I’m a fan of the wonderful spring holiday of St. Patrick’s Day. I’m not Irish, but having corned beef, cabbage and Irish soda bread is a great tradition.  And then there is the tradition a friend of mine and I started years ago of enjoying chocolate in the form of “Black Bottom Cupcakes” on the day.  (See the recipe at the end of this post.) I don’t remember how or why, but having the ritual of chocolate consumption is never a bad thing.  But all that aside, there is a much more serious reason I love this holiday.
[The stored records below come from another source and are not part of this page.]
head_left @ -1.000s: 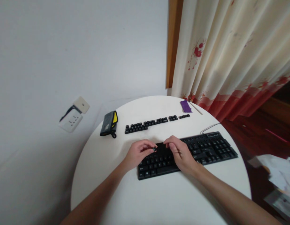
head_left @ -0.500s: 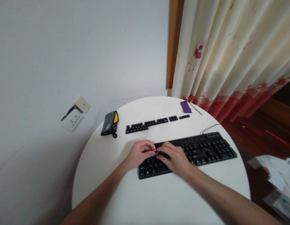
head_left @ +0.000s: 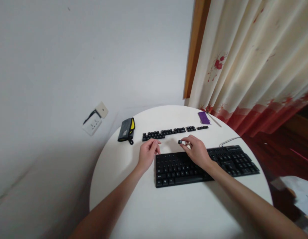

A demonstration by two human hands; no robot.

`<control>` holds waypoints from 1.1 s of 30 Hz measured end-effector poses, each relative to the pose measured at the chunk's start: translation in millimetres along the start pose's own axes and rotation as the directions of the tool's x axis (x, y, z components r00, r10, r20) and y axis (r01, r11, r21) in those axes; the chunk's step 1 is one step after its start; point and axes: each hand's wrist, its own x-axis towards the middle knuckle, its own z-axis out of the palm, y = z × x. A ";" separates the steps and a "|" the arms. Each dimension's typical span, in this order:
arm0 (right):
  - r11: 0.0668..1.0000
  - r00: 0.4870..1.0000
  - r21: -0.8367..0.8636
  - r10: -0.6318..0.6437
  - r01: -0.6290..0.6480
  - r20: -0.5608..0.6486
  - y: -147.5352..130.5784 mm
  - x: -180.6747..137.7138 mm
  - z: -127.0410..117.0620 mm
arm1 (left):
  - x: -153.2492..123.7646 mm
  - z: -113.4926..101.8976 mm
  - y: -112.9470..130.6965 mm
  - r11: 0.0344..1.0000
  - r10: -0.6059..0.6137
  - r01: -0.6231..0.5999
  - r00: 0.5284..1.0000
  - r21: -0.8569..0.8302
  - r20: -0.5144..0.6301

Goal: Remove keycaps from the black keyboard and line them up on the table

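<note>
A small black keycap (head_left: 180,141) is pinched between the thumb and fingertips of my right hand (head_left: 196,151), raised above the back edge of the black keyboard (head_left: 191,180). My left hand (head_left: 147,154) rests by the keyboard's back left corner, fingers loosely bent and slightly apart, with nothing visible in them. Behind both hands, loose black keycaps (head_left: 168,132) stand on the table in a stepped line of groups. My right hand and forearm hide part of the keyboard's middle.
On the round white table (head_left: 106,172), a dark pouch with yellow lining (head_left: 126,129) lies at the left. Toward the back right are a purple cloth (head_left: 204,118) and a thin stick (head_left: 215,120). The keyboard cable (head_left: 228,140) trails off to the right.
My hands have parted. The right one has lifted off the keyboard with the keycap, moving back toward the keycap line; the left has drawn off to the corner. The camera view has shifted.
</note>
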 end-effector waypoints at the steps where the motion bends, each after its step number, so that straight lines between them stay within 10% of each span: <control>1: 0.999 1.000 -0.040 0.008 -0.007 0.024 1.1 9.4 2.4 | 1.2 -1.6 -0.6 1.000 0.011 -0.011 1.000 0.003 -0.025; 10: 0.933 0.924 -0.332 0.245 -0.142 0.294 -3.6 58.4 51.6 | 8.5 -10.2 -5.9 0.999 0.042 -0.041 0.995 0.015 -0.092; 33: 0.856 0.864 -0.386 0.450 -0.345 0.226 -3.8 67.4 81.0 | 10.5 -14.4 -7.1 0.999 0.048 -0.046 0.994 0.021 -0.094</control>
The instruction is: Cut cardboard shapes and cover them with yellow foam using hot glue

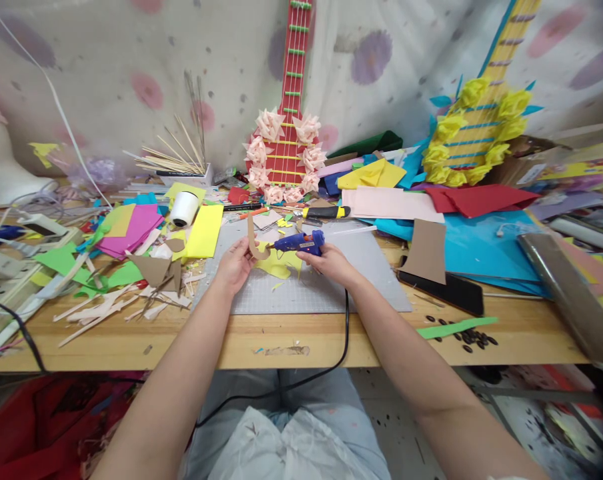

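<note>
In the middle of the head view my right hand [334, 263] is closed around a blue hot glue gun [297, 243], with a clear glue stick [354, 230] coming out of its back end. The gun's nozzle points left, close to a curved strip of brown paper [252, 235]; I cannot tell if they touch. My left hand [235, 264] pinches this strip, which curls at its lower end. Below both hands, yellow paper scraps [276, 265] lie on a grey cutting mat [371, 287].
Behind the mat stand a red paper guitar [291, 157] with pink flowers and a yellow one [474, 137]. Paper scraps [126, 273] and a white roll [184, 209] lie left. Right are a phone [461, 293] and dark beads [474, 339]. The gun's black cord [345, 333] hangs over the table's edge.
</note>
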The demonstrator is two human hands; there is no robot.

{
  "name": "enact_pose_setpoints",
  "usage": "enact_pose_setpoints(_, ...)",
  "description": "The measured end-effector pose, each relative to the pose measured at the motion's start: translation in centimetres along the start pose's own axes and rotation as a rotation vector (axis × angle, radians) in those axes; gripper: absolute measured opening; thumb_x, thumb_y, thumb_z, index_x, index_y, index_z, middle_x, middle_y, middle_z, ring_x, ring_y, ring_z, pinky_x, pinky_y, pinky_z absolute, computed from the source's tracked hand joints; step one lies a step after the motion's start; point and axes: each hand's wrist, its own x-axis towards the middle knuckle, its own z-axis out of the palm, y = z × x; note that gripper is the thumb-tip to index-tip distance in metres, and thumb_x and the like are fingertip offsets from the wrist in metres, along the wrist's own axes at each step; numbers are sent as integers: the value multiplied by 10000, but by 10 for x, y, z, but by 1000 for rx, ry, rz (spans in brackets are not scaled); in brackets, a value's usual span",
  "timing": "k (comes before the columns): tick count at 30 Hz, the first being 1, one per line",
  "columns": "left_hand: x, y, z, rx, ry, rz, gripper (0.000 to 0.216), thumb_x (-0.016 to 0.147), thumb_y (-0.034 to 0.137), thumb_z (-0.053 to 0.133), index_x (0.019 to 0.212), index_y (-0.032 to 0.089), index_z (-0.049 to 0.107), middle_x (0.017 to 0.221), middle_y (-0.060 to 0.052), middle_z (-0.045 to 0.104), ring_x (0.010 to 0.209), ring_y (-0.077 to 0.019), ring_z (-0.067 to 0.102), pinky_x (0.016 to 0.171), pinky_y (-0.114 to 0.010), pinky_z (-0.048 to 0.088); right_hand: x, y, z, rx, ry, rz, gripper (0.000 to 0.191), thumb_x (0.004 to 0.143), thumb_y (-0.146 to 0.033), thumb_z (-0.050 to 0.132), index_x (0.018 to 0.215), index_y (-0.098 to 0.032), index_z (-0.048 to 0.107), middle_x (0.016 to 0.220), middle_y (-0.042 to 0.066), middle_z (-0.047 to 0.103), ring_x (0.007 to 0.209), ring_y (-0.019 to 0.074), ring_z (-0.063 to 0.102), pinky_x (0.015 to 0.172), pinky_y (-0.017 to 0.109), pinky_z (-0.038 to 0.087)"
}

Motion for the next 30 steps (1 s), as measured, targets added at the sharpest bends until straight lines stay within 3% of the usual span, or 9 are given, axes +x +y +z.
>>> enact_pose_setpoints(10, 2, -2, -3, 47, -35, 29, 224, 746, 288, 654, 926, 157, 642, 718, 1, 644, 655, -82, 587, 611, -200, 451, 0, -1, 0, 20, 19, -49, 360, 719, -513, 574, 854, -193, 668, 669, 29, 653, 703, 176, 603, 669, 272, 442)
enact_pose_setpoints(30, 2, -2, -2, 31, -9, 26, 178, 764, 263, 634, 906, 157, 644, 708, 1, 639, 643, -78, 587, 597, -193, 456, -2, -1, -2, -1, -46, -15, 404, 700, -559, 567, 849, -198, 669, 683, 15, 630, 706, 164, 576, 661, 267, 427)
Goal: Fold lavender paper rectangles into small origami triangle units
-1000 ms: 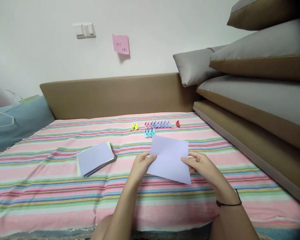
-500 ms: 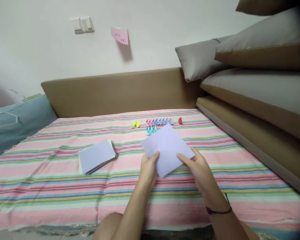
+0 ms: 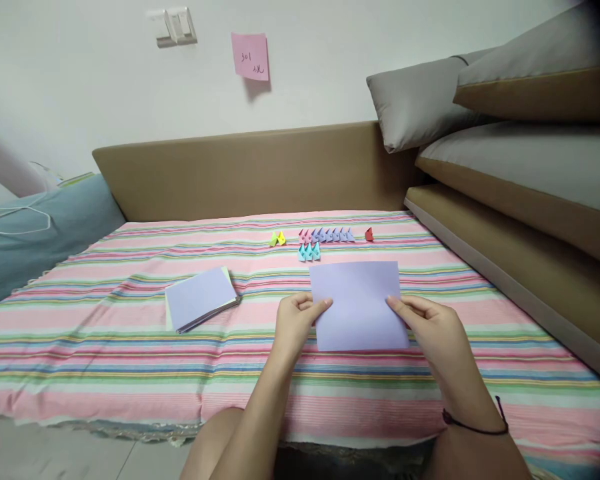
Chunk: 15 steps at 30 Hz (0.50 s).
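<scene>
A square sheet of lavender paper (image 3: 359,310) is held up flat between my two hands, above the striped cloth (image 3: 145,373). My left hand (image 3: 299,321) pinches its left edge, thumb on top and fingers behind. On the opposite edge, my right hand (image 3: 427,323) grips in the same way; a dark cord circles that wrist. No fold shows in the sheet. Beyond it lie small folded paper pieces: lavender ones (image 3: 333,235) and pink ones (image 3: 305,236) in a row, cyan ones (image 3: 309,251) in front, yellow ones (image 3: 277,239) to the left and a red one (image 3: 369,234) to the right.
To the left on the cloth rests a stack of paper (image 3: 200,297), lavender on top. A brown padded backrest (image 3: 250,177) runs along the wall. Grey and brown cushions (image 3: 525,160) pile up on the right. A blue-grey bolster (image 3: 80,210) lies at far left.
The lavender sheet has turned from a diamond angle to lie square to me. My hands have moved to its left and right edges, farther apart. The camera view has shifted slightly.
</scene>
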### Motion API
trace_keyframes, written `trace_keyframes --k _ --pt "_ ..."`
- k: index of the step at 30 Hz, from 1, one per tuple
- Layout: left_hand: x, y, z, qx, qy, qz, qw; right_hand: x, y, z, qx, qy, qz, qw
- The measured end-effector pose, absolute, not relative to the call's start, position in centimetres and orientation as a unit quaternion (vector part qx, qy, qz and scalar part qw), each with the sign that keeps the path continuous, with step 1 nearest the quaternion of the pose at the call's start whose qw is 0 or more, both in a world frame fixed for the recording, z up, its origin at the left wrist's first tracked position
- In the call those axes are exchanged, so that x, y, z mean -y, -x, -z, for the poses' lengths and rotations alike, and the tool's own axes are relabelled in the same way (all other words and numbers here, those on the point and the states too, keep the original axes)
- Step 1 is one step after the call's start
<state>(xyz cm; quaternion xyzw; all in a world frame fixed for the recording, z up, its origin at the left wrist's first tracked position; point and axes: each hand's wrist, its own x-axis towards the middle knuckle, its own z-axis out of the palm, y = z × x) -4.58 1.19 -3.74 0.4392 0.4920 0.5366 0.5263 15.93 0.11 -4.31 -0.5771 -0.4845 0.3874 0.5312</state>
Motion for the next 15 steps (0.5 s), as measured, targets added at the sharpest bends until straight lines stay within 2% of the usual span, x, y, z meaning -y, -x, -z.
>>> trace_keyframes --k 4,11,15 --pt "-1.4 4.9 3.8 -0.523 -0.448 -0.535 0.489 0.0 -16.0 4.2 0.440 0.609 -0.386 0.534" --pt "-1.7 5.2 3.9 -0.506 -0.445 -0.538 0.506 -0.4 -16.1 4.6 0.445 0.596 -0.374 0.554" --pt "-1.8 5.7 3.6 -0.529 -0.461 -0.545 0.459 -0.3 -15.9 4.2 0.442 0.587 -0.376 0.565"
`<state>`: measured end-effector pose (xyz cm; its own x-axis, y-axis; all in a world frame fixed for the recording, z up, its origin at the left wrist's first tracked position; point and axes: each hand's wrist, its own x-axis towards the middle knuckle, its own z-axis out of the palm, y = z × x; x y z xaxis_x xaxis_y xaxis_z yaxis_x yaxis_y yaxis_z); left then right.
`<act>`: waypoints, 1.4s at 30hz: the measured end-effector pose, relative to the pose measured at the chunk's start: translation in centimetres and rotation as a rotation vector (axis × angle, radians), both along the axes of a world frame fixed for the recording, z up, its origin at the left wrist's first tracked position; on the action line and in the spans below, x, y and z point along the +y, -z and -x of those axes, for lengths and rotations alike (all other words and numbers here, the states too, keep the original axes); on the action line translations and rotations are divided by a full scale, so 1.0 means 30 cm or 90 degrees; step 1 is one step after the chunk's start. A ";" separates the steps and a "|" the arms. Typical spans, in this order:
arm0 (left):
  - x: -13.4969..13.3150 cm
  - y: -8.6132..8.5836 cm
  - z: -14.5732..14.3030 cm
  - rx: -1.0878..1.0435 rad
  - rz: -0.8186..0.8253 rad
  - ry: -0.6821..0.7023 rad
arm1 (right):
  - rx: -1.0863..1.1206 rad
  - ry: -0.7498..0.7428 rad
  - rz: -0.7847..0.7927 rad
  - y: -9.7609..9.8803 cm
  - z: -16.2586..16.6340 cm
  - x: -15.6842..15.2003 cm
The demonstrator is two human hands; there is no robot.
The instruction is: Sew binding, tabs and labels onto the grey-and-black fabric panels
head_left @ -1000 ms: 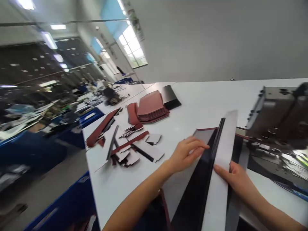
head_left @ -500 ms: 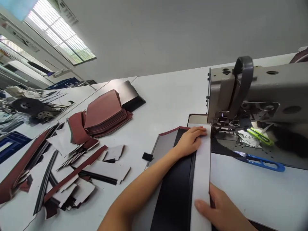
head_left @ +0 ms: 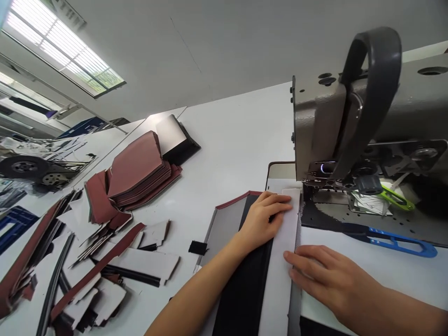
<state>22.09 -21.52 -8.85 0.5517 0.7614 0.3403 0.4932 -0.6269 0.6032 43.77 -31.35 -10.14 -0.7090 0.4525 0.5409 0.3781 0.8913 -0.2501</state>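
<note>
A long white strip (head_left: 282, 261) lies along a black panel (head_left: 241, 280), with a grey, red-edged piece (head_left: 227, 219) to the left. My left hand (head_left: 264, 219) rests across the panel and the strip's far end, fingers stretched toward the machine. Against the strip's right edge, my right hand (head_left: 325, 275) presses its extended fingertips; a narrow grey textured edge shows there. Just beyond the strip's far end stands a sewing machine (head_left: 325, 130). Blue thread snips (head_left: 402, 240) lie right of the strip, below the machine.
To the left, a stack of maroon pieces (head_left: 136, 168) sits beside scattered white, black and maroon offcuts (head_left: 101, 275). A curved black-and-grey piece (head_left: 175, 140) lies behind the stack. Yellow-green snips (head_left: 395, 198) rest on the machine bed among paper-like scraps.
My right hand has moved up along the strip, its thumb no longer clamped over it; the fingers now lie at the edge. The camera has shifted, and the machine looks larger.
</note>
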 end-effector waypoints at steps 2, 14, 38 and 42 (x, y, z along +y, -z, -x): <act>0.001 0.003 0.000 -0.001 0.003 -0.004 | -0.042 0.032 -0.048 -0.007 -0.001 0.010; 0.006 -0.002 -0.007 0.020 -0.014 0.002 | -0.064 0.068 -0.070 0.019 0.015 0.022; -0.018 -0.001 -0.022 0.170 -0.166 0.043 | 0.009 0.090 -0.030 0.024 0.035 -0.005; -0.029 0.006 -0.025 0.193 -0.166 0.031 | 0.017 0.095 -0.027 0.019 0.032 0.001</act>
<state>22.85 -22.40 -9.03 0.6905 0.6410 0.3351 0.5896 -0.7672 0.2524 42.82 -31.30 -10.72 -0.6205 0.5286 0.5793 0.5015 0.8354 -0.2251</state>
St. Patrick—he’s technically not a “capital S” saint since the Roman Catholic Church has never elevated him to that status—wields an amazing influence on us today. Let me explain.

In the early 5th century, Patrick was a young teen living in Scotland northwest of present day Glasgow. He was captured and enslaved by a barbarian Celtic lord. During his six years of captivity he returned to the faith he had abandoned. After escaping, he went back to Scotland and became a cleric. When he was nearly 40, he returned to Ireland.  Palladius, the first missionary to Ireland, had gone in 451 AD. Palladius wasn’t terribly successful in his mission to the pagan Celts in Ireland. Patrick, following about 5 years later however, had strong influence and is largely responsible for establishing the Christian faith on the Emerald Isle and virtually preserving Christianity and the Bible throughout the Western world.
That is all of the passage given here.